Reading from Kafka, Socket, and File Stream in Spark
Apache Spark Structured Streaming enables real-time processing of data streams. It supports a wide range of data sources including Kafka topics, TCP sockets, and file directories. In this tutorial, we will learn how to read from each of these sources using PySpark with step-by-step examples.
What is Structured Streaming?
Structured Streaming is a scalable and fault-tolerant stream processing engine built on the Spark SQL engine. You can express streaming computations just like batch computations on static data.
Reading from a Socket Stream
This is useful for prototyping. You can simulate a data stream using the nc
(netcat) command from a terminal, and Spark can read from it in real-time.
Example: Read Stream from a Local Port
from pyspark.sql import SparkSession
# Create Spark session
spark = SparkSession.builder .appName("SocketStreamExample") .getOrCreate()
# Read stream from socket (localhost:9999)
lines = spark.readStream .format("socket") .option("host", "localhost") .option("port", 9999) .load()
# Word count logic
from pyspark.sql.functions import explode, split
words = lines.select(explode(split(lines.value, " ")).alias("word"))
wordCounts = words.groupBy("word").count()
# Output to console
query = wordCounts.writeStream .outputMode("complete") .format("console") .start()
query.awaitTermination()
Running the Example
- Start a TCP server on terminal:
nc -lk 9999
- Type some text into the terminal. Spark will process it live.
+-----+-----+ | word|count| +-----+-----+ |spark| 1| |data | 2| |stream| 1| +-----+-----+
Question:
Why is this useful?
Answer:
It helps simulate real-time input for testing, like incoming messages or logs. Later, you can switch this to Kafka or other production sources.
Reading from a File Stream
Spark can monitor a directory for new files and treat those as a data stream. This is useful when data is continuously dropped into a folder from another system.
Example: Stream from Folder of CSV Files
# Read CSV files dropped in a folder
csv_stream = spark.readStream .option("header", "true") .schema("name STRING, age INT") .csv("/path/to/input-folder")
# Show incoming data
query = csv_stream.writeStream .outputMode("append") .format("console") .start()
query.awaitTermination()
Question:
How often does Spark check the folder?
Answer:
By default, every 500 milliseconds, but you can configure it using trigger
option.
Reading from Kafka Stream
Kafka is a distributed messaging system. It's widely used in production to stream logs, user activity, or financial transactions.
Prerequisite
Kafka and Zookeeper must be running, and a topic must be created before reading data from it.

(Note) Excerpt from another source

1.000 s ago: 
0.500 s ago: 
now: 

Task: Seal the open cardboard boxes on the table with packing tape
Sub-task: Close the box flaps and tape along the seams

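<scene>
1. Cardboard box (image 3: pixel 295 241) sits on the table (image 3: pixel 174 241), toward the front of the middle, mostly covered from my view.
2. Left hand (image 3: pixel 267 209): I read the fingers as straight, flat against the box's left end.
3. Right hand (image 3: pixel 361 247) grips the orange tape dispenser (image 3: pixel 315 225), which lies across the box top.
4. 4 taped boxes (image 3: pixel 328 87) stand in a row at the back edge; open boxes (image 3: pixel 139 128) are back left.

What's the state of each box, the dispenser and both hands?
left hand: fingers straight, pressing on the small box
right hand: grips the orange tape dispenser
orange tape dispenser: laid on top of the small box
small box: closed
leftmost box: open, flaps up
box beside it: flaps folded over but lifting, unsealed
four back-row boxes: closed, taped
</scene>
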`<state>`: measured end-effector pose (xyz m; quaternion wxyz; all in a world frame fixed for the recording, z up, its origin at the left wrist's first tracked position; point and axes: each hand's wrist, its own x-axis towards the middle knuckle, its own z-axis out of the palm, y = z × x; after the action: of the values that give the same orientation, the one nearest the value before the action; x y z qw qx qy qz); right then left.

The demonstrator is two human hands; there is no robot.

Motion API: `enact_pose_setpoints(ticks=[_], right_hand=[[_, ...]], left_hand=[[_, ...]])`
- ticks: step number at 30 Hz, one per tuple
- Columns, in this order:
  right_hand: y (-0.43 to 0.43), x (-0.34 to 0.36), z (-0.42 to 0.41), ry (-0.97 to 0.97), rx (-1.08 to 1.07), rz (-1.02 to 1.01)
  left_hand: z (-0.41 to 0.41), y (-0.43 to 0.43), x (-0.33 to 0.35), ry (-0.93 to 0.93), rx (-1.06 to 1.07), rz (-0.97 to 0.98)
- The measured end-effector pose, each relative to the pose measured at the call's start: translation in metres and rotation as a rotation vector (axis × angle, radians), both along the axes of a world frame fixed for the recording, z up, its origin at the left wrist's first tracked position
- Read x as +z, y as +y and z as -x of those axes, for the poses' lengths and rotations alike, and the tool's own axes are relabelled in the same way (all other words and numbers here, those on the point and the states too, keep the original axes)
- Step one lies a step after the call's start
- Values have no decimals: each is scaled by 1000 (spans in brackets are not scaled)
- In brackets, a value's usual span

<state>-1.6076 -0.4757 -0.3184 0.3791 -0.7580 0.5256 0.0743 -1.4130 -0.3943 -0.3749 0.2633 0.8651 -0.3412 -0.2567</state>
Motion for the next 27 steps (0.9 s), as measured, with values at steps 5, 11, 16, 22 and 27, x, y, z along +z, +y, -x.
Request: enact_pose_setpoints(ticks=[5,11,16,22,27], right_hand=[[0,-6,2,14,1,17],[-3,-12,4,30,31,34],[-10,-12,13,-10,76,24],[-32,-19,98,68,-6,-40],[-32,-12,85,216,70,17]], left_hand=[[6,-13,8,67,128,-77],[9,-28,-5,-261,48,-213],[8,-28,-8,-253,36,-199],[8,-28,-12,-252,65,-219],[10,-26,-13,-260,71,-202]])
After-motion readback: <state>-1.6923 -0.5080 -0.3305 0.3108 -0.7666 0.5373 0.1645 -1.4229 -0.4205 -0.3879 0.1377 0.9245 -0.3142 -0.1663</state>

Example: Read Stream from Kafka Topic
# Read from Kafka
kafka_stream = spark.readStream .format("kafka") .option("kafka.bootstrap.servers", "localhost:9092") .option("subscribe", "test-topic") .load()
# Convert Kafka data to readable format
from pyspark.sql.functions import col
messages = kafka_stream.selectExpr("CAST(key AS STRING)", "CAST(value AS STRING)")
# Output messages to console
query = messages.writeStream .outputMode("append") .format("console") .start()
query.awaitTermination()
+----+-------------+ |key |value | +----+-------------+ |null|user clicked | |null|new order | +----+-------------+
Question:
Why use Kafka over socket or file?
Answer:
Kafka is reliable and scalable. It ensures no data loss, supports replaying messages, and works well in distributed environments. Ideal for real-world production pipelines.
Summary
Structured Streaming in Spark supports various input sources, each suited for different scenarios. Start with socket for demos, use file stream for scheduled data drops, and move to Kafka for real-time distributed systems. Understanding these sources is essential for building robust data pipelines with Apache Spark.